* Problem to work on
Leave the pictures aside and copy all the data exactly.

─── Dataset section ───

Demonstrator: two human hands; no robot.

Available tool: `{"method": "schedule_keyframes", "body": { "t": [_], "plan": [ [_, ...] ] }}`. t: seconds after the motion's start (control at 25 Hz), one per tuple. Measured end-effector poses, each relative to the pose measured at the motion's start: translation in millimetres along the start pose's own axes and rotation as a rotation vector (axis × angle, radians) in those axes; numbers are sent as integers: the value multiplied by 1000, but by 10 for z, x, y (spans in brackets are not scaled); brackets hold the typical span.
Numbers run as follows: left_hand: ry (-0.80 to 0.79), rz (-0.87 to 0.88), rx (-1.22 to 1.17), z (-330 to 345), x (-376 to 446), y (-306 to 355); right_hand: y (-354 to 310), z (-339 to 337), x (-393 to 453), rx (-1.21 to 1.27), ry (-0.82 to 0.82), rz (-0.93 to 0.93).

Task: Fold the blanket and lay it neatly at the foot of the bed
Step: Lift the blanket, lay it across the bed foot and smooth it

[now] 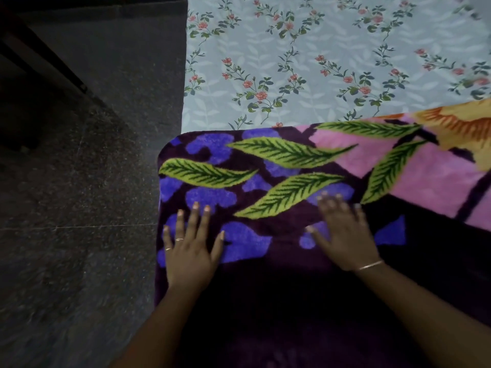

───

* Your response
Demonstrator: two human hands; no robot.

Available tool: `{"method": "schedule_keyframes", "body": { "t": [_], "plan": [ [_, ...] ] }}`. t: seconds after the motion's start (control at 25 Hz), one per tuple. Measured end-effector poses, each relative to the pose measured at the motion's start: translation in millimetres along the start pose's own axes and rotation as a rotation vector (axis × angle, radians) in those axes; numbers are sent as integers: the value multiplied by 1000, but by 10 for z, x, y (spans in brackets are not scaled); brackets hold the typical span.
Numbers run as follows: left_hand: ry (-0.80 to 0.79), rz (-0.87 to 0.88), rx (-1.22 to 1.17), z (-330 to 345), x (-376 to 446), y (-306 to 355); right_hand: y (-354 to 310), z (-339 to 337), x (-393 to 453), rx (-1.21 to 1.27), ry (-0.82 to 0.82), rz (-0.93 to 0.93).

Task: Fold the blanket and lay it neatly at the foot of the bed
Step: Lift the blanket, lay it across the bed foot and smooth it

[now] 

This output is complete, and the exercise is done.